DATA EXTRACT:
========

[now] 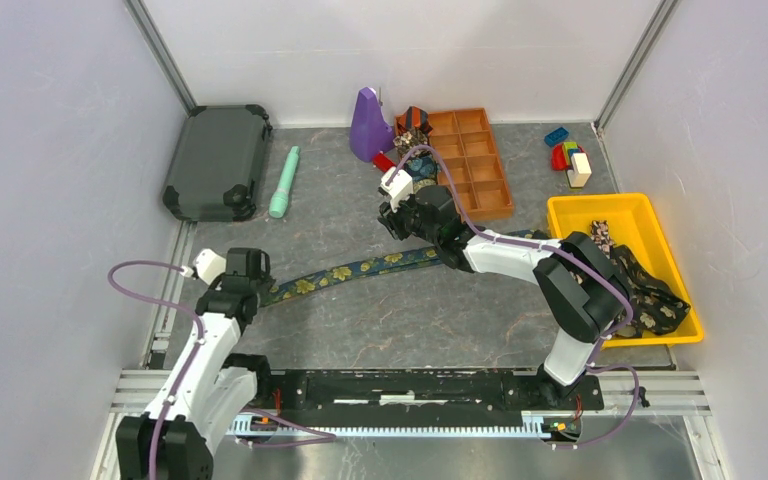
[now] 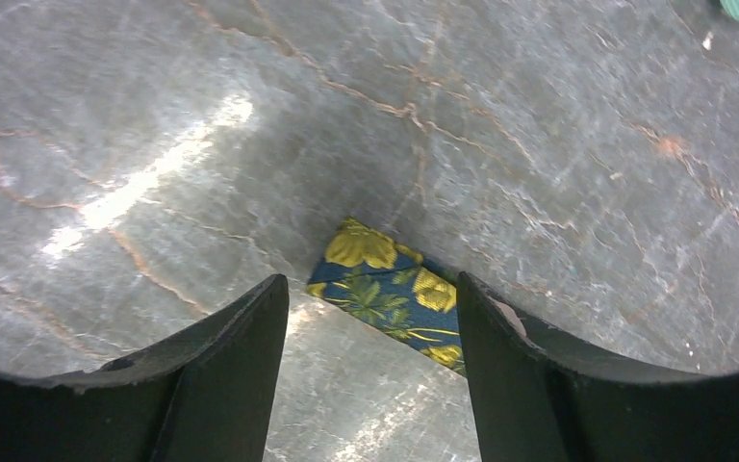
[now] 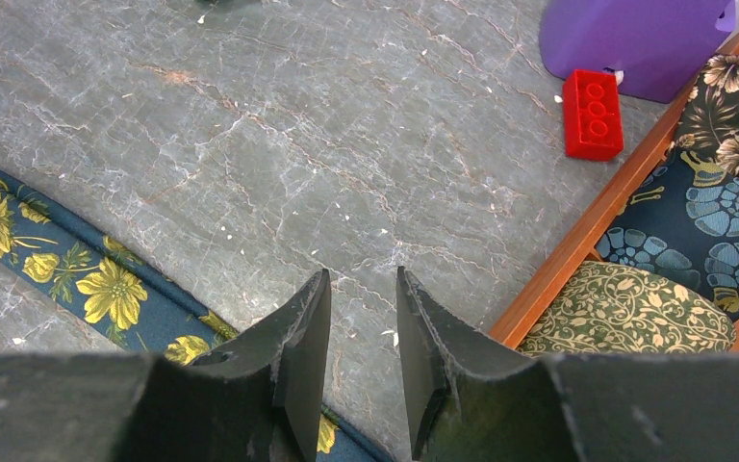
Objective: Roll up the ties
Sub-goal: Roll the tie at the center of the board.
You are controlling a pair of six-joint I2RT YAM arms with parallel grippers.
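Note:
A navy-gold floral tie point(image 1: 380, 264) lies flat as a long strip across the table's middle. Its left end point(image 2: 385, 284) sits on the table between the fingers of my left gripper point(image 2: 370, 281), which is open and just above it; in the top view this gripper point(image 1: 258, 288) is at the strip's left tip. My right gripper point(image 3: 362, 274) is narrowly open and empty over bare table, between the strip point(image 3: 67, 260) and the orange tray point(image 3: 587, 241); it also shows in the top view point(image 1: 392, 220). Rolled ties point(image 3: 625, 308) sit in the tray's near compartments.
The orange compartment tray point(image 1: 480, 165) stands at the back. A purple object point(image 1: 368, 125) and a red block point(image 3: 592, 114) lie beside it. A yellow bin point(image 1: 570, 215) at the right holds dark loose ties point(image 1: 650, 295). There is a mint stick point(image 1: 285, 182), a dark case point(image 1: 218, 160) and toy blocks point(image 1: 566, 155).

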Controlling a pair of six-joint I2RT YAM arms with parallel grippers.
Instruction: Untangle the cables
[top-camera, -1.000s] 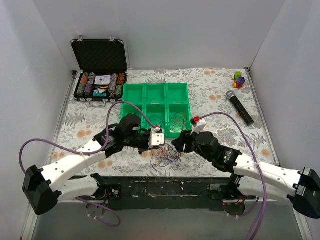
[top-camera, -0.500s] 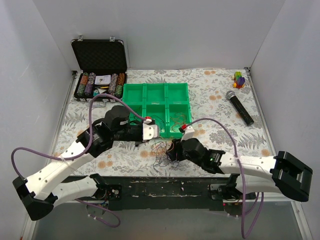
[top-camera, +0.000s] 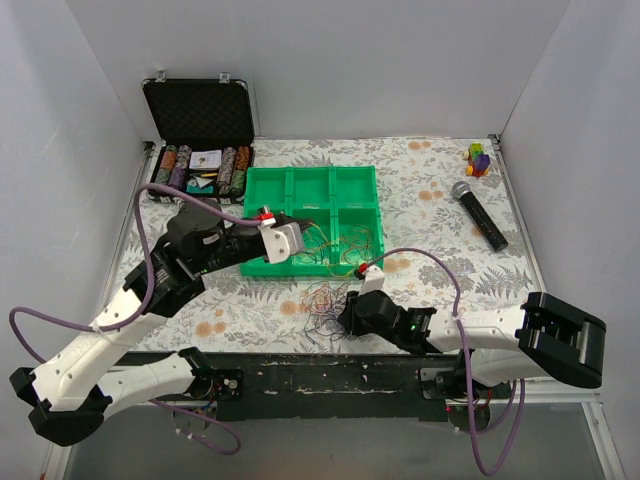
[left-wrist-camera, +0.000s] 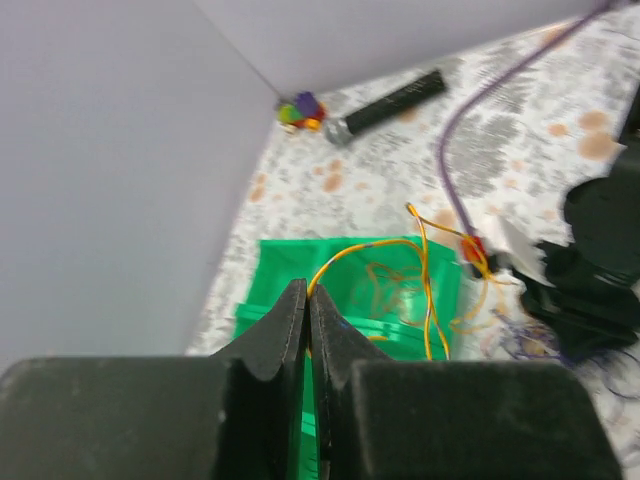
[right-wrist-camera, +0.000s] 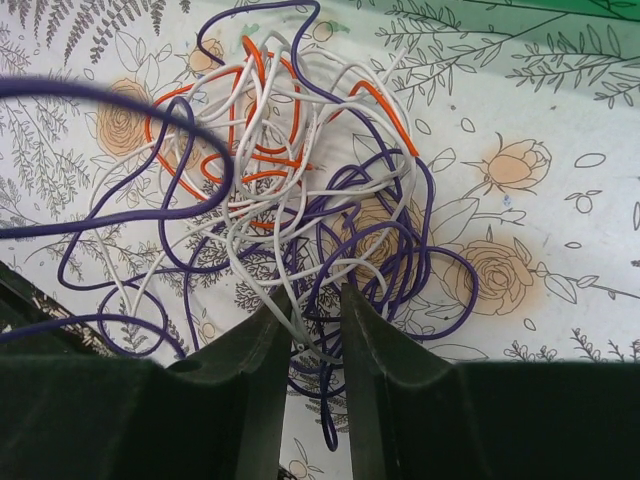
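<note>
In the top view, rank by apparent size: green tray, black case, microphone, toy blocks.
Largest first:
1. green tray, partly covered by an arm
2. black case, a close second
3. microphone
4. toy blocks

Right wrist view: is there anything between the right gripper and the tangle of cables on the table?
Nothing visible stands in the way. The right gripper is right at the tangle of cables. Its jaws stand slightly apart, with white and purple strands lying in the gap.

Bright even light, soft shadows, left wrist view blurred, foreground unfocused
</note>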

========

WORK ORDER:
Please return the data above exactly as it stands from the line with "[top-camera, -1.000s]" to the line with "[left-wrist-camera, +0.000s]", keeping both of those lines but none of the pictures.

SOLUTION TO THE EXERCISE:
[top-camera, -1.000s] 
[top-camera, -0.500s] 
[top-camera, +0.000s] 
[left-wrist-camera, +0.000s] 

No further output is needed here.